Dr. Johnson, in 1765, reports the tradition of his day, and says that Shakespeare "came to London a needy adventurer, and lived for a time by very mean employments."

A tract called "Ratseis Ghost," entered at the Stationers' Hall, May 31, 1605, contains a passage reasonably believed to refer to the great dramatist. Ratsey says to a strolling player:

"Get thee to London, for if one man were dead, they will have much neede of such a one as thou art. There would be none in my opinion fitter than thyselfe to play his parts. My conceipt is such of thee that I durst venture all the mony in my purse on thy head to play Hamlet with him for a wager. There thou shalt learne to be frugall (for players were never so thriftie as they are now about London) and to feed upon all men, and to let none feede upon thee; to make thy hand a stranger to thy pocket, thy hart slow to performe thy tongue's promise.
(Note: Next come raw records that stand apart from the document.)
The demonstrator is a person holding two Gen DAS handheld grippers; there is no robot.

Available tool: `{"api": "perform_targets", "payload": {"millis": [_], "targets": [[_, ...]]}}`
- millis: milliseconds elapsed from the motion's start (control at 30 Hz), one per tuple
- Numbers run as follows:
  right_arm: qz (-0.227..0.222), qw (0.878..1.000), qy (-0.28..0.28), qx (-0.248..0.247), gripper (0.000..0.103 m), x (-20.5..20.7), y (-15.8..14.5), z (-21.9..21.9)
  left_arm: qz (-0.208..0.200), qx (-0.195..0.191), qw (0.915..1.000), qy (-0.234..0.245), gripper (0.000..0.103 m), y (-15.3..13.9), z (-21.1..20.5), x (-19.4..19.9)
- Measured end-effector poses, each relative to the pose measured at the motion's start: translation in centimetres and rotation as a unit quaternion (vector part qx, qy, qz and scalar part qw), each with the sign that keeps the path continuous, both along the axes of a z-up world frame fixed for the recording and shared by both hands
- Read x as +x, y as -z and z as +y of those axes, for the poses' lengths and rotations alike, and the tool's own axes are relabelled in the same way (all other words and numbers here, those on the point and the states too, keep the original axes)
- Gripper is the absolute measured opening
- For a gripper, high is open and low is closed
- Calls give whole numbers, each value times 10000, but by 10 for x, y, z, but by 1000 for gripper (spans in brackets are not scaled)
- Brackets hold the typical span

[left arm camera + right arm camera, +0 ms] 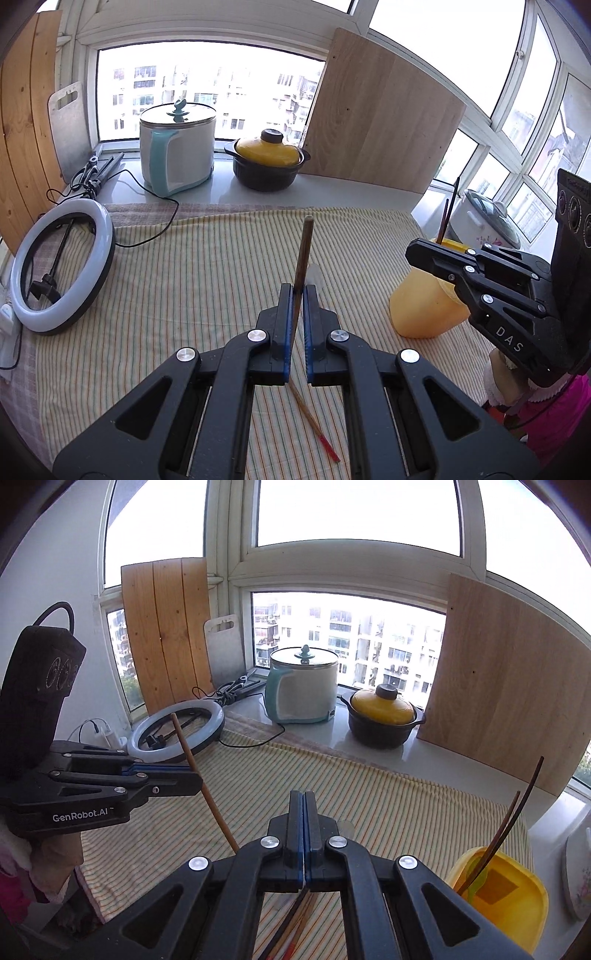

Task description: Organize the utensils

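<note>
Nearest, the left gripper (298,291) is clamped on a wooden chopstick (302,254) held upright, likely for dropping into the yellow holder (506,897) just right of it, above which the right gripper (303,801) hangs closed and empty.

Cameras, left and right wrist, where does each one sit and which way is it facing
Left wrist: on the left claw, facing down over the striped cloth toward the window; that claw pinches a chopstick; the right claw shows by the yellow holder.
Right wrist: on the right claw, shut, same heading; the left claw shows beside it.
Shared: white cooker, yellow-lidded pot, ring light.
</note>
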State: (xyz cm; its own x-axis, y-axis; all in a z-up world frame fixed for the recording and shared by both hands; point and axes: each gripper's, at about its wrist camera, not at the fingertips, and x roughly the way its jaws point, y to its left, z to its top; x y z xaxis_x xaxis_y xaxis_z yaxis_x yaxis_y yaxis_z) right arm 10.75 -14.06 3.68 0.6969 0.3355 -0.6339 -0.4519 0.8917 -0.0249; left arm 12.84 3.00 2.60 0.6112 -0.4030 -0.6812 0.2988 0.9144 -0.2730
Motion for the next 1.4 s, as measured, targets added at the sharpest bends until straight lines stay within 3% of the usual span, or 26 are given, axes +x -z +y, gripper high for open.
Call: {"api": "perform_targets", "payload": {"millis": [133,200,367,633,900,1067,1200,1400], "targets": [[697,9970,-60,335,1,15,17,-10,39,13,10000,-7,3,3,0,0],[1171,9911,25,627,29,26,32,-16,70,11,10000,-22,3,6,2,0],[2028,9755,344,787,26,46,80,-21,91,-35,9999,-66,3,7,10,-3],[2951,9476,513,1110,20,63,138,-18,145,-46,9998,-135,3,12,21,-3],[3123,9473,225,674,19,54,161,22,75,-34,9996,-273,3,6,41,-8],[3147,9488,276,-31,19,61,178,50,54,-50,9993,-375,3,4,54,-11],[2839,9567,247,-600,5,61,177,65,45,-57,9992,-403,3,3,59,-12],[2709,9620,204,-264,4,56,157,53,16,-86,9993,-361,3,1,60,-12]]}}
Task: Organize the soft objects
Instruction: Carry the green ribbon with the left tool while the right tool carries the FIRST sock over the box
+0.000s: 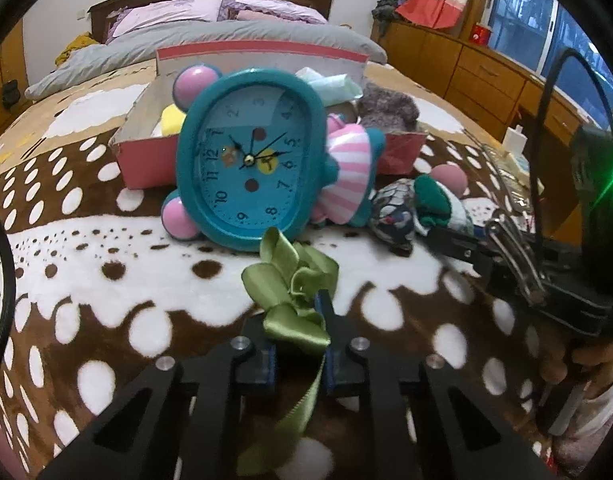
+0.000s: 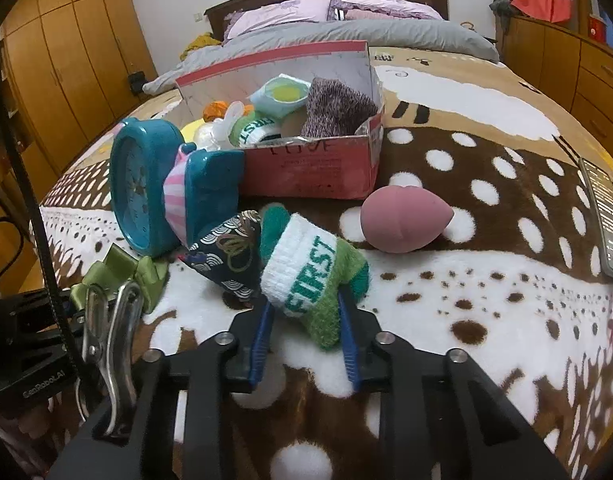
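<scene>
My left gripper (image 1: 298,320) is shut on a green satin ribbon bow (image 1: 290,284), just in front of a teal alarm clock (image 1: 250,156) on the bed. My right gripper (image 2: 306,308) is shut on a green and white knitted glove marked FIRST (image 2: 312,268). A dark patterned pouch (image 2: 226,252) lies against the glove's left side. A pink egg-shaped sponge (image 2: 402,220) lies to the right. A red cardboard box (image 2: 318,172) behind them holds a matching glove (image 2: 254,130), a purple knit item (image 2: 338,108) and other soft things. The bow also shows in the right wrist view (image 2: 122,272).
A phone (image 2: 606,216) lies at the right edge of the brown spotted blanket (image 2: 486,320). A grey duvet (image 2: 346,36) and pink pillows lie at the head of the bed. Wooden wardrobes stand left, drawers right.
</scene>
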### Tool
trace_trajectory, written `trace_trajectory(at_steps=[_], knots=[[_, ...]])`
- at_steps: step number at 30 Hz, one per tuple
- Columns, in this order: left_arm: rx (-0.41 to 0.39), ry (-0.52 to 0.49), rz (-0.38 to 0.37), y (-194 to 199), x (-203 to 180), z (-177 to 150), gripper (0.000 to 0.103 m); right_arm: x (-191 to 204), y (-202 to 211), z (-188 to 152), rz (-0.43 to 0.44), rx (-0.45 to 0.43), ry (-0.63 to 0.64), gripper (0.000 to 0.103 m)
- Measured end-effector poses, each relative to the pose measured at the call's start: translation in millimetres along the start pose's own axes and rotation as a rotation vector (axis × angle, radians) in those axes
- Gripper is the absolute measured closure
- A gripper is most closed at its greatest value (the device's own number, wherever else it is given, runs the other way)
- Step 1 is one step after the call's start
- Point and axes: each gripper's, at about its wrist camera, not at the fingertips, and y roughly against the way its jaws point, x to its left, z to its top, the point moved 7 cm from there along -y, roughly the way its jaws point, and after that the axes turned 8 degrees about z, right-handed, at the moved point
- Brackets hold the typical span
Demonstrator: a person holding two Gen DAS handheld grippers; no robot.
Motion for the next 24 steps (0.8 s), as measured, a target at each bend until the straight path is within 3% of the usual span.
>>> trace_trajectory(at_steps=[12,24], knots=[[-0.076,-0.022,-0.03,31,-12,14,0.089,6,22,7,0.004,-0.055,0.004,0.075],[-0.142,-0.033,-0.052,44,-24,51,0.089,19,37,31,0.011,-0.097,0.054,0.075]])
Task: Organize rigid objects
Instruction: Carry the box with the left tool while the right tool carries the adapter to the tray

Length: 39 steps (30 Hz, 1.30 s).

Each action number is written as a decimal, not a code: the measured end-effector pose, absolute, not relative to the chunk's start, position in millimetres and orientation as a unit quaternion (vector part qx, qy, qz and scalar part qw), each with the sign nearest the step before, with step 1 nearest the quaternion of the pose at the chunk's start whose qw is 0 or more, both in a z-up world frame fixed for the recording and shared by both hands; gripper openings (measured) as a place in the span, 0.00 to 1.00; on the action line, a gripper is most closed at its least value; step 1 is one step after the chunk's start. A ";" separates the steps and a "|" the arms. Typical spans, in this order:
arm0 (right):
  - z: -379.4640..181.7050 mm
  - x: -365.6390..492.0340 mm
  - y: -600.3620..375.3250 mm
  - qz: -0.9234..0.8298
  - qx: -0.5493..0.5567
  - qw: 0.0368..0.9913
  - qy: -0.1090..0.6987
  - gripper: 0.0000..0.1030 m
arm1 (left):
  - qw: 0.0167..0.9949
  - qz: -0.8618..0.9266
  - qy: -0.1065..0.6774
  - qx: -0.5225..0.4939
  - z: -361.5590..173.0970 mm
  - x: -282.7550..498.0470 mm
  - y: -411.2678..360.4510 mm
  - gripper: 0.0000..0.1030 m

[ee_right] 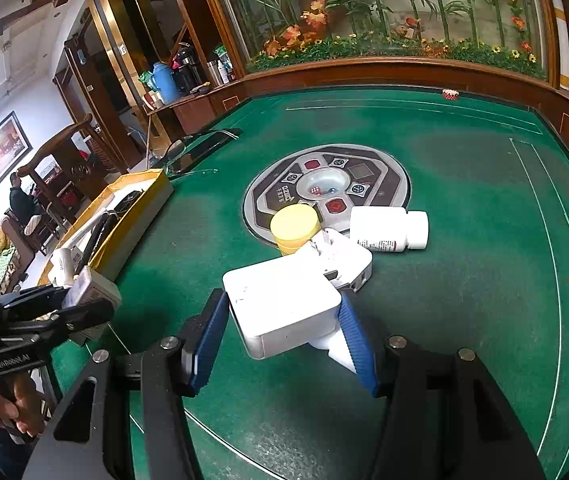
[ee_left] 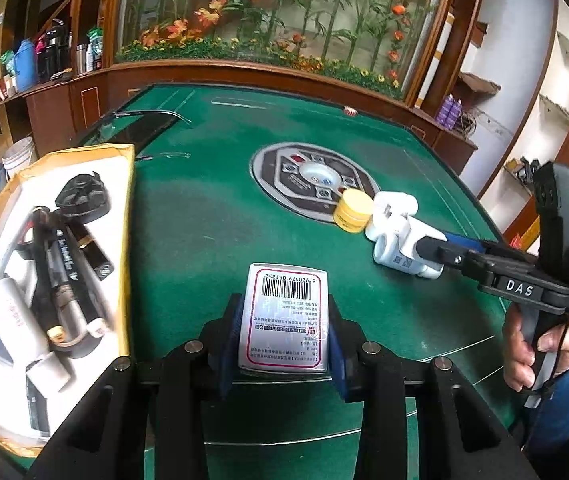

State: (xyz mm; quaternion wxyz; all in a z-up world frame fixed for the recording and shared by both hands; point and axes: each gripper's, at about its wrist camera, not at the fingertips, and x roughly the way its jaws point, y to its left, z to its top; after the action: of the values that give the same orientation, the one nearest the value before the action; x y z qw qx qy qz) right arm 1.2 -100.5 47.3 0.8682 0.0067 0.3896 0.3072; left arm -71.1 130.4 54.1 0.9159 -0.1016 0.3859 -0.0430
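Left tool (ee_left: 284, 330) clamps barcode box (ee_left: 286, 318); right tool (ee_right: 284, 332) grips white adapter (ee_right: 284, 308).

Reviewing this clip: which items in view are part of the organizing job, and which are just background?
Job items:
- barcoded box in the left gripper
- white adapter in the right gripper
- yellow jar
- white pill bottle
- yellow tray already holding pens and tubes

Lying about:
- dice console set into the green table
- flower display
- blue thermos

Open box (ee_left: 126, 216) at the bench's (ee_left: 212, 208) left edge; round panel (ee_right: 394, 178) at centre; jar (ee_right: 294, 226), bottle (ee_right: 388, 228) and adapter (ee_right: 284, 308) just before it.
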 end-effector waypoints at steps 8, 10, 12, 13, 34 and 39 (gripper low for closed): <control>48.1 1.3 -89.8 0.304 0.021 0.868 0.393 0.54 | 0.927 -0.021 0.351 -0.134 70.5 -94.5 177.4 0.38; 50.6 -2.0 -82.3 0.309 0.020 0.867 0.392 0.54 | 0.928 -0.010 0.343 -0.146 72.5 -100.7 193.1 0.38; 51.5 -5.0 -72.8 0.312 0.018 0.865 0.393 0.54 | 0.928 -0.001 0.341 -0.153 72.2 -105.2 206.3 0.38; 52.5 -6.8 -64.1 0.319 0.018 0.862 0.394 0.54 | 0.928 0.005 0.339 -0.158 72.2 -108.1 213.4 0.38; 77.2 -45.6 133.3 0.437 -0.043 0.814 0.380 0.54 | 0.915 0.086 0.338 -0.203 29.8 -145.0 307.0 0.38; 68.8 -55.4 175.0 0.435 -0.078 0.818 0.369 0.54 | 0.922 0.084 0.331 -0.181 28.9 -147.8 302.2 0.38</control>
State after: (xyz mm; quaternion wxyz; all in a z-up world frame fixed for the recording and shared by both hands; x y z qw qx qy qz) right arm -55.4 175.0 68.8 0.8179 -0.0781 0.3687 0.4348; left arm -147.8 302.2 28.9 0.9222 -0.1814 0.3309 0.0845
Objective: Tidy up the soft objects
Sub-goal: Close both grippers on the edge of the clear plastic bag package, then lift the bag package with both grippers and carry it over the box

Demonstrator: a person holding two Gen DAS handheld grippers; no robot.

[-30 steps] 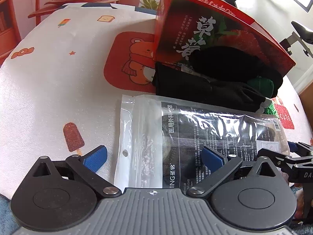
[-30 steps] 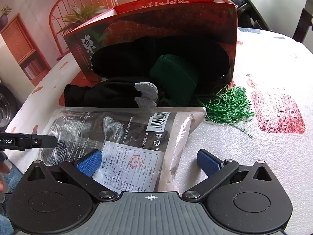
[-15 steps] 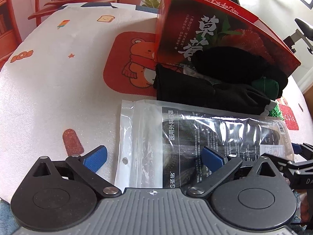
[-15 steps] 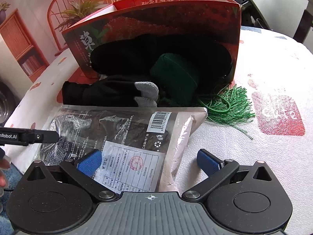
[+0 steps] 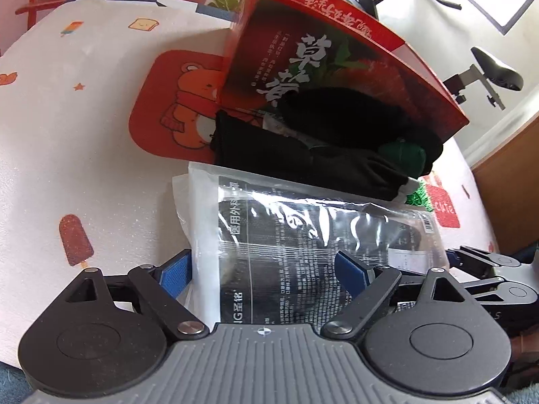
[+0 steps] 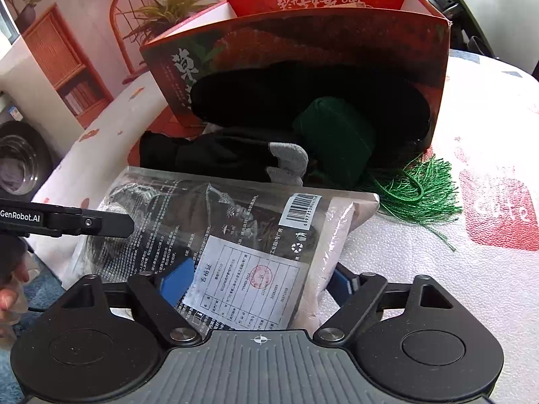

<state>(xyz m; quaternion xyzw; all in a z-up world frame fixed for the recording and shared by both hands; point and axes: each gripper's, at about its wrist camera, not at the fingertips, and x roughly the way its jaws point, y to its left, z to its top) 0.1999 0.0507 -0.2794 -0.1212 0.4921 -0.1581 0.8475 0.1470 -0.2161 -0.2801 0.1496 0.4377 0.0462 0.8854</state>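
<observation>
A clear plastic bag of masks (image 5: 303, 229) (image 6: 219, 222) lies flat in front of a red carton (image 5: 337, 50) (image 6: 303, 43) tipped on its side. A black glove (image 5: 303, 158) (image 6: 219, 158), a black soft bundle (image 6: 303, 94) and a dark green fabric roll (image 6: 337, 138) spill from its mouth. My left gripper (image 5: 266, 271) straddles the bag's left end, jaws closing, the bag's edge curling beside one pad. My right gripper (image 6: 259, 281) is closing on the right end, and the bag arches up between its pads.
A green tassel (image 6: 414, 195) trails on the white printed tablecloth (image 5: 84, 151) right of the carton. A red chair (image 6: 151, 17) and a wooden shelf (image 6: 60, 57) stand behind the table. A hand (image 6: 10, 289) holds the left gripper near the table's front edge.
Both grippers' jaws have narrowed. The bag's left edge has crumpled, and its right end has lifted and buckled between the right pads. Both cameras have tipped up slightly.
</observation>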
And when thou feelest thy purse well lined, buy thee some place or lordship in the country, that, growing weary of playing, thy mony may there bring thee to dignitie and reputation; then thou needest care for no man, nor not for them that before made thee prowd with speaking their words upon the stage.' 'Sir, I thanke

you,' quoth the player, 'for this good counsell; I promise you I will make use of it, for I have heard, indeede, of some that have gone to London very meanly, and have come in time to be exceeding wealthy.' 'And in this presage and propheticall humor of mine,' sayes Ratsey, 'kneele downe: Rise up, Sir Simon Two Shares and a Halfe! thou art now one of my knights, and the first knight that ever was player in England.'”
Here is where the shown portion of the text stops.